I loved Alan's story, but the reality is that his character would have had a much rougher time of it due to the lack of proper bowel and bladder management the late 1960s and early 1970s. However, if he'd been directed to one of the newer model systems spinal cord injury rehab centers that were just coming into existence then, he should have done well. By using intermittent catheterization, and a timed bowel program, he would have avoided urinary and fecal incontinence and these are things he would have been able to do on his own after training.
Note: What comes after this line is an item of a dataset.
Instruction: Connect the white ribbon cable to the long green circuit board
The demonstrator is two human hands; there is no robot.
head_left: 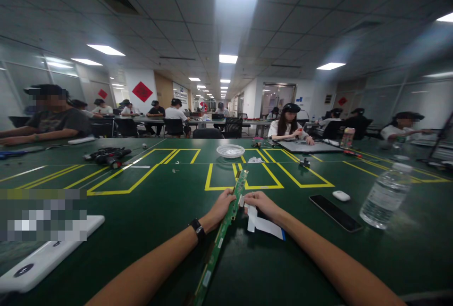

He probably wouldn't have derived pleasure from masturbation but, having never been sexually active, he wouldn't have missed it either, and likely would have found sexual pleasure in other activities. He would have been able to stand unaided and to walk short distances with crutches, and he would have been fully independent in dressing, bathing, personal hygiene and wheelchair use, and in driving with hand controls. He might well have been demoralized regarding getting a college education, not because of concerns about personal hygiene but because of the limited job prospects after college.